Fred looked at him as if he were mad. 'She were just a woman,' he told
him, in tones that made Rafferty realise that, to a solitary man like Fred
Skeggs, women, like Chinamen to a Little Englander, were probably all alike. 'Mind,
she had a big arse.' He cackled, drawing his lips over his gums. 'I remember
thinking that fat rump'd make many a fine meal.'
'What about the car?' Llewellyn asked in a strangled voice as his
scalded throat recovered, determinedly wiping his hands and mouth with a
pristine white handkerchief as though he felt he would never feel clean again.

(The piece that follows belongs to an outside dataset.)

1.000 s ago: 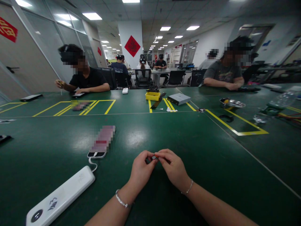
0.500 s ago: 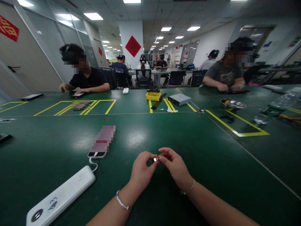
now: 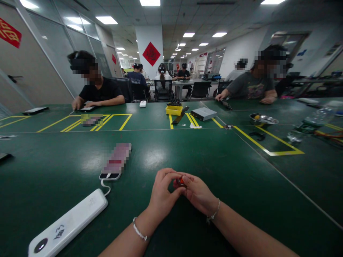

Rafferty bit his lip as he noticed that, this time, Llewellyn was careful
not to finish his tea, just in case Fred’s sadistic streak proved perverse
enough to insist on another refill.
'Were you able to make out what style of car it was or to get the
registration number?'
Fred spared the Welshman an even more scornful look; he seemed to have a
vast store of such expressions. 'Are ye daft, man? The moon had gone in and it
were black as my old dad's fingernails under the trees. Besides, I don't take
me reading glasses with me. Not when I'm strolling in the woods, enjoyin' the
moonlight. And cars is all the same to me.'
Like wimmin, Rafferty muttered under his breath. Needless to say, Fred
hadn't noticed whether Smith's corpse had still been hanging from the tree
either. Rafferty was surprised that the old man hadn't simply supplied them
with a steady stream of made-up information in exchange for more fivers. But it
seemed Fred Skeggs had a moral code of sorts. He'd told them all he knew, which
was that one unidentifiable woman, in an unidentifiable car, had driven away
from Dedman Wood on Thursday night at an unidentifiable time. He was really
glad he'd come.
To Llewellyn's obvious relief, they successfully evaded any more of
Fred's determined hospitality, though on the way out, the goat proved to have
an even more mischievous character than her owner. Having missed making their
acquaintance on their arrival, she made sure she didn't miss the pleasure on
their departure. Llewellyn had a hell of a job to shake her off when she took a
fancy to his trouser leg. He was still complaining bitterly about the trouble
this case was causing his wardrobe as they got in the car and pulled away; it
was all Rafferty could do to keep them on the road for stifled laughter.